Task to complete.
Write the data out in full and word for word. Do not include images.

Data extract.
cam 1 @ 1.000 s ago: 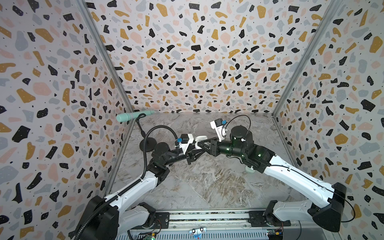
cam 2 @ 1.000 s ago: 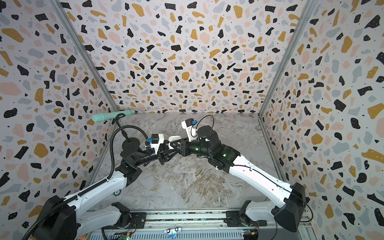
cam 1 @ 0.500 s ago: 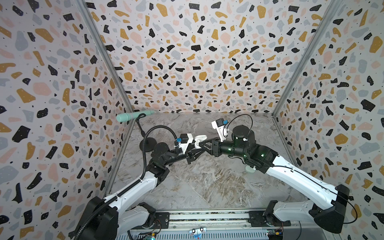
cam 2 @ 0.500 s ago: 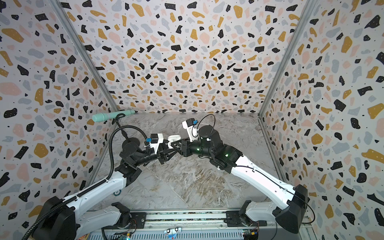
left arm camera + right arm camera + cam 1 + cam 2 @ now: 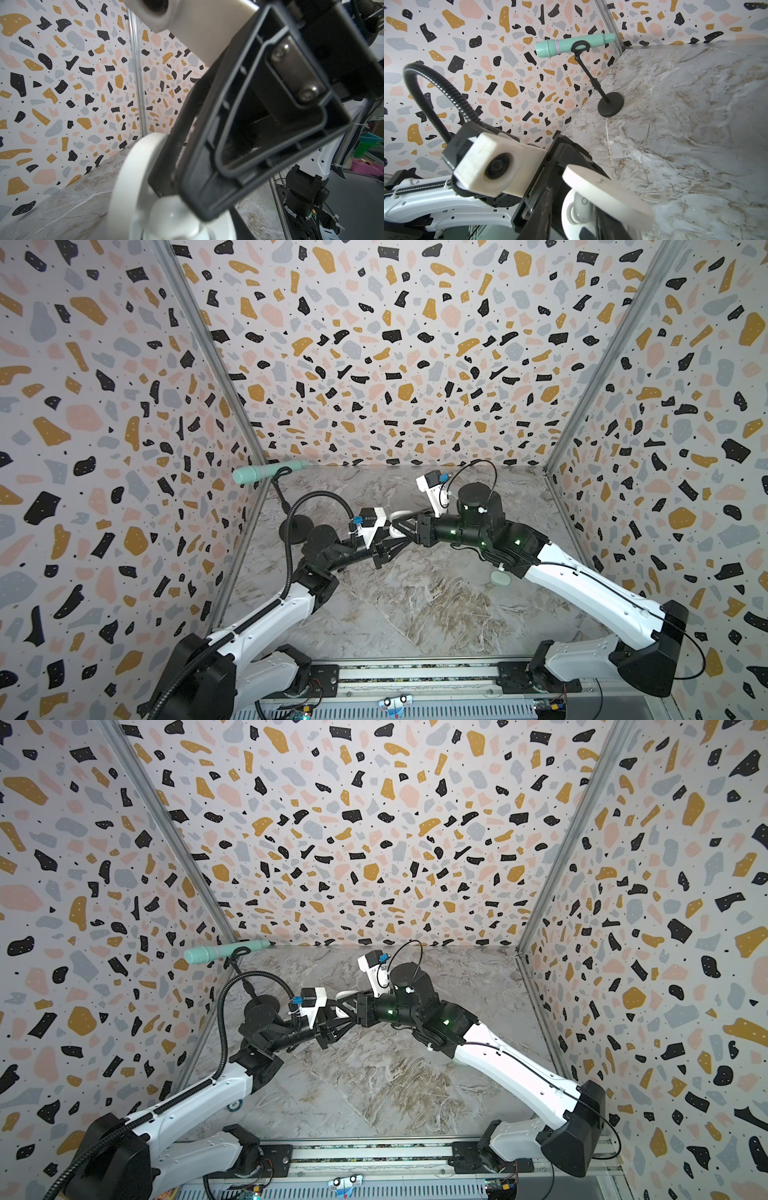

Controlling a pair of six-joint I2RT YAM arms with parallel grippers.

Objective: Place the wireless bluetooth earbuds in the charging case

Response area.
cam 1 @ 1.000 s ago: 
cam 2 @ 1.000 s ago: 
cam 1 @ 0.500 s ago: 
cam 2 @ 0.500 s ago: 
left arm camera + right arm camera + cam 1 + cam 2 @ now: 

Controlling a pair of six-joint I2RT YAM arms with parallel grippers.

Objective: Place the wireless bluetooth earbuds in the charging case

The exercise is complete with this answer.